## GOAL OF THE EXERCISE:
All of the data below should be printed again word for word, pictures excluded.

━━━━

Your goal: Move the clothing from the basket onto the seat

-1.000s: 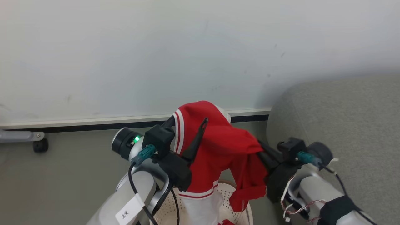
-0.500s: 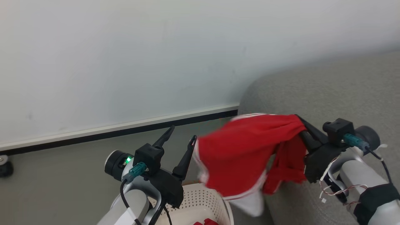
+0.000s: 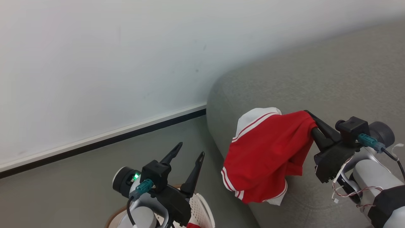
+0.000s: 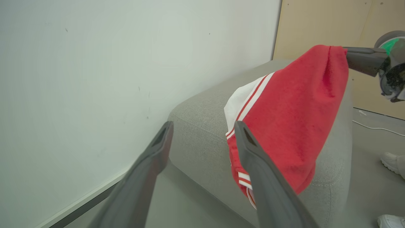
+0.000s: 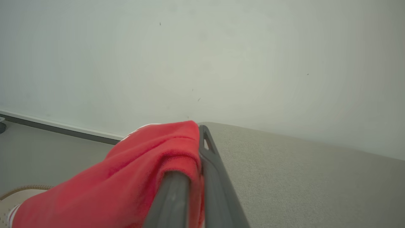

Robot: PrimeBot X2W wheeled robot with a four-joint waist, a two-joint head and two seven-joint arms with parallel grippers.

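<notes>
White wall point(image 3: 95, 63) meets grey floor point(image 3: 79, 171) at a dark strip. On the right is the big grey seat point(image 3: 316, 79). The right pincer point(image 3: 311, 122) is clamped on red clothing point(image 3: 265, 158), which hangs by the seat's round end. The left pincer point(image 3: 191, 148) is spread wide and holds nothing, above the basket point(image 3: 202, 209).

The clothing point(image 3: 265, 155) hangs from the right tool point(image 3: 311, 117), over the edge of the seat point(image 3: 316, 79); basket point(image 3: 204, 209) lower left
</notes>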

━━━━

## RESPONSE BOX:
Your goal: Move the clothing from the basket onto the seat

-1.000s: 
-0.500s: 
+0.000s: 
+0.000s: 
+0.000s: 

Robot: PrimeBot X2W wheeled robot with a four-joint waist, a two-joint head and two seven-joint arms with parallel grippers.

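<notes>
White wall point(image 3: 95, 63) meets grey floor point(image 3: 79, 171) at a dark strip. On the right is the big grey seat point(image 3: 316, 79). The right pincer point(image 3: 311, 122) is clamped on red clothing point(image 3: 265, 158), which hangs by the seat's round end. The left pincer point(image 3: 191, 148) is spread wide and holds nothing, above the basket point(image 3: 202, 209).

The clothing point(image 3: 265, 155) hangs from the right tool point(image 3: 311, 117), over the edge of the seat point(image 3: 316, 79); basket point(image 3: 204, 209) lower left
</notes>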

The full output has been given.